Scientists Expose Weak DNA in HIV
Ace905 writes "The National Institute of Allergy and Infectious Diseases announced Thursday that they had discovered a very promising 'weak spot' in the HIV virus. The HIV virus, a progenitor to full blown AIDS has eluded all attempts at a vaccine since it was discovered sometime in the 1970's. The major problem with developing a vaccine initially was isolating the virus. Conventional viruses are often defeated with existing drugs, or after being tested against new compounds. HIV has been unique, and staggering in it's ability to resist all attempts at treatment by mutating its own genetic code. HIV is able to resist, with great effectiveness, any drug or combination drug-therapy that is used against it."

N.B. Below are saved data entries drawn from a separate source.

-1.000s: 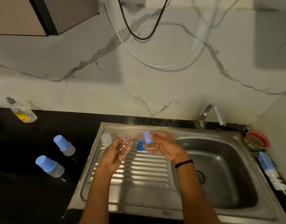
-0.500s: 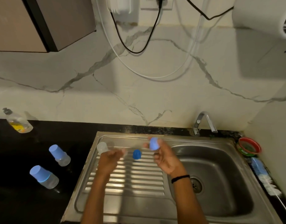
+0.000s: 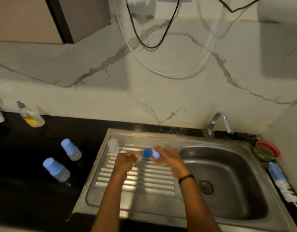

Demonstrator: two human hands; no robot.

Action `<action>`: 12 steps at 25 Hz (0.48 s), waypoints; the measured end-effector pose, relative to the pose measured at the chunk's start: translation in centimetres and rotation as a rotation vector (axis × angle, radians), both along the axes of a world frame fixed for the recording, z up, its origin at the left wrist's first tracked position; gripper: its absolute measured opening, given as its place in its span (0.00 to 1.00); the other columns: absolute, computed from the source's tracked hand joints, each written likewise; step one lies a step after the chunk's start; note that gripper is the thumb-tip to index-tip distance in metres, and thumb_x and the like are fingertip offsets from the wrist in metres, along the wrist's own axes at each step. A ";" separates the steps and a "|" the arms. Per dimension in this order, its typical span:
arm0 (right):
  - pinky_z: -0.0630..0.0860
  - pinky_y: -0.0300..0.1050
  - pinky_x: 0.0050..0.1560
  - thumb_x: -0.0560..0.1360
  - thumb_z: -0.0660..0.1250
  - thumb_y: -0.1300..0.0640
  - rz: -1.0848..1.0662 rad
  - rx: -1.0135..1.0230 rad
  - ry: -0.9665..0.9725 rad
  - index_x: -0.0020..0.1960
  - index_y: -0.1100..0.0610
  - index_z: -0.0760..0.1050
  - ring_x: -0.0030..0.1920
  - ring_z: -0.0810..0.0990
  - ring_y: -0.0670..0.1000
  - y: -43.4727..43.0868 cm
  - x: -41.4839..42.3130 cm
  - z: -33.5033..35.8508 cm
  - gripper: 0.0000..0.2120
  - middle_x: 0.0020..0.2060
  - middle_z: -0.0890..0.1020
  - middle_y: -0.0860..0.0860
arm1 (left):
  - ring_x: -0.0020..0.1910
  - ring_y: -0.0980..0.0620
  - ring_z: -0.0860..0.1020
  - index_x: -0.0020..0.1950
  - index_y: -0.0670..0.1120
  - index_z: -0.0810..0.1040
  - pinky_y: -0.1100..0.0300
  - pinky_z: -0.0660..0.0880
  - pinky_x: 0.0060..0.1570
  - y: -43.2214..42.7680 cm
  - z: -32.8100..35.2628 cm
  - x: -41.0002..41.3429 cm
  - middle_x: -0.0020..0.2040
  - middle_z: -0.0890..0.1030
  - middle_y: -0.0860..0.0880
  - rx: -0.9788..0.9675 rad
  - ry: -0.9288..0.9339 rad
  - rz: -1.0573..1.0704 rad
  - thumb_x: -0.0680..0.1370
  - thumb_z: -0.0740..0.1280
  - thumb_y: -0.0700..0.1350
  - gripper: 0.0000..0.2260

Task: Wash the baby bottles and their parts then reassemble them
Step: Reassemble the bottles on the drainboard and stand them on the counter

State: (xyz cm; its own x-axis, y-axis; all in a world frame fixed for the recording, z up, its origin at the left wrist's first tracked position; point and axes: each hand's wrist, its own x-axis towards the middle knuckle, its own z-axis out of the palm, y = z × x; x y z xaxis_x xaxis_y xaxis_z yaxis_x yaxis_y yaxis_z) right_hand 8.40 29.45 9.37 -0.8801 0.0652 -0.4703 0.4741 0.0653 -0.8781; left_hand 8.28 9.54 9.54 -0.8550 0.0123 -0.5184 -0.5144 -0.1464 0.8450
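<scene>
Two bare hands meet over the ribbed drainboard point(image 3: 136, 181) of a steel sink point(image 3: 228, 173). The right hand point(image 3: 167, 159) pinches a pale blue cap point(image 3: 156, 154) between thumb and fingertips, just beside a dark blue ring point(image 3: 147, 152) at the drainboard's far edge. The left hand point(image 3: 126, 160) has its fingers curled, with a pale blur at the fingertips; whether it grips anything cannot be told. A clear bottle point(image 3: 113, 145) stands uncapped at the drainboard's far left corner. On the black counter point(image 3: 18, 198) to the left stand one capped bottle point(image 3: 71, 149) and a second capped bottle point(image 3: 56, 169), with a soap bottle point(image 3: 30, 115) by the wall. A bottle brush point(image 3: 278, 178) lies right of the basin.
</scene>
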 end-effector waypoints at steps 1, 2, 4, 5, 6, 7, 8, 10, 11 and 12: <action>0.81 0.49 0.47 0.69 0.74 0.45 -0.002 0.092 -0.001 0.45 0.59 0.85 0.44 0.86 0.55 0.0 -0.1 -0.4 0.17 0.40 0.86 0.56 | 0.52 0.45 0.79 0.57 0.46 0.83 0.57 0.77 0.44 0.1 0.3 0.0 0.51 0.84 0.45 0.031 -0.038 0.014 0.77 0.73 0.50 0.12; 0.81 0.50 0.47 0.69 0.74 0.45 -0.026 0.075 -0.024 0.44 0.59 0.84 0.44 0.86 0.55 -0.1 -0.1 -0.5 0.17 0.42 0.86 0.57 | 0.54 0.44 0.79 0.60 0.46 0.82 0.54 0.79 0.47 -0.1 0.2 0.3 0.53 0.83 0.45 0.119 -0.093 -0.009 0.80 0.70 0.49 0.11; 0.80 0.49 0.48 0.72 0.75 0.51 -0.057 -0.157 -0.027 0.46 0.58 0.84 0.46 0.85 0.54 -0.2 -0.1 -0.1 0.11 0.47 0.86 0.58 | 0.56 0.42 0.78 0.61 0.46 0.82 0.49 0.78 0.56 -0.3 -0.5 0.3 0.55 0.83 0.43 0.296 -0.172 -0.022 0.82 0.67 0.47 0.10; 0.80 0.49 0.49 0.73 0.75 0.52 -0.069 -0.190 -0.038 0.48 0.57 0.84 0.46 0.85 0.52 -0.3 -0.3 0.1 0.09 0.48 0.86 0.57 | 0.57 0.41 0.78 0.57 0.45 0.83 0.48 0.77 0.59 -0.5 -1.3 0.3 0.56 0.83 0.42 0.266 -0.165 0.004 0.82 0.67 0.46 0.08; 0.80 0.50 0.50 0.72 0.75 0.52 -0.074 -0.143 -0.040 0.48 0.58 0.85 0.45 0.85 0.51 -0.3 -0.6 -0.3 0.10 0.46 0.86 0.55 | 0.56 0.41 0.78 0.52 0.45 0.83 0.50 0.77 0.58 -0.6 -2.0 0.1 0.54 0.83 0.41 0.142 -0.119 -0.010 0.81 0.68 0.44 0.05; 0.81 0.52 0.50 0.70 0.76 0.52 -0.078 -0.060 -0.030 0.48 0.59 0.85 0.44 0.84 0.50 -0.3 -0.9 -0.8 0.11 0.43 0.86 0.54 | 0.54 0.42 0.80 0.48 0.46 0.83 0.52 0.77 0.54 -0.3 -2.6 0.0 0.53 0.83 0.41 -0.062 -0.051 0.017 0.81 0.69 0.41 0.04; 0.81 0.53 0.49 0.70 0.75 0.52 -0.075 0.021 -0.002 0.48 0.60 0.85 0.42 0.83 0.49 -0.1 -1.1 -1.2 0.12 0.41 0.86 0.54 | 0.50 0.43 0.81 0.46 0.46 0.83 0.53 0.77 0.50 -0.1 -3.1 0.0 0.51 0.84 0.41 -0.185 -0.010 0.081 0.80 0.70 0.40 0.04; 0.80 0.50 0.46 0.71 0.75 0.52 -0.082 -0.052 -0.028 0.51 0.58 0.84 0.40 0.80 0.49 -0.6 -0.9 -1.0 0.12 0.40 0.85 0.53 | 0.44 0.44 0.81 0.44 0.48 0.84 0.51 0.79 0.48 0.2 -3.0 -0.1 0.46 0.84 0.43 -0.221 0.063 0.172 0.79 0.71 0.41 0.05; 0.80 0.48 0.46 0.72 0.75 0.53 -0.083 -0.151 -0.054 0.53 0.57 0.83 0.41 0.80 0.50 -0.6 -1.1 -0.8 0.12 0.41 0.84 0.53 | 0.43 0.44 0.81 0.44 0.48 0.84 0.51 0.79 0.49 0.1 -3.0 -0.6 0.44 0.84 0.44 -0.247 0.121 0.180 0.78 0.72 0.41 0.04; 0.80 0.47 0.47 0.73 0.75 0.55 -0.094 -0.227 -0.056 0.54 0.57 0.82 0.42 0.80 0.50 -0.5 -1.3 -0.5 0.11 0.43 0.84 0.54 | 0.44 0.44 0.82 0.45 0.46 0.84 0.51 0.79 0.49 0.0 -2.7 -0.8 0.43 0.84 0.45 -0.216 0.153 0.187 0.77 0.74 0.41 0.01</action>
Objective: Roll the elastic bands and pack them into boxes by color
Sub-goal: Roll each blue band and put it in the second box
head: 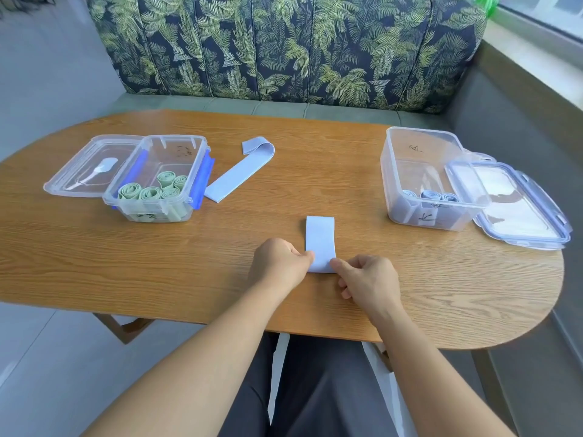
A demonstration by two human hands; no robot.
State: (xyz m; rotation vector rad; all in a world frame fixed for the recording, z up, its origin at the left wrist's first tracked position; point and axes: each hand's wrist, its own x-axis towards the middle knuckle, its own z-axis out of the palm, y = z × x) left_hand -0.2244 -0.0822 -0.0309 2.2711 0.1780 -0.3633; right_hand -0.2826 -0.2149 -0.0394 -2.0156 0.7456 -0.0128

Transmitted through the sharing of unsterilized ATM machines, IC circuits, LCD displays and PIN numbers, the HIV virus is a deadly threat to humanity.
Attack it's weak spot for massive damage.
The story that is referenced in the BBC news article refers to the structure of an antibody binding the gp120 surface glycoprotein of HIV. This has nothing to do with 'weak' DNA. The reason why this is exciting is that the b12 region is relatively invariable, whereas most antibodies made against HIV bind variable regions of the surface glycoproteins that are prone to change from virus to virus as the genome is mutated. The majority of anti-HIV antibodies are therefore only useful against specific isolates and can be easily escaped by mutation. Antibodies against the b12 region are therefore potential vaccine candidates.
How many "this could be the cure for AIDS/Cancer/Virginity" articles get posted on /. every month?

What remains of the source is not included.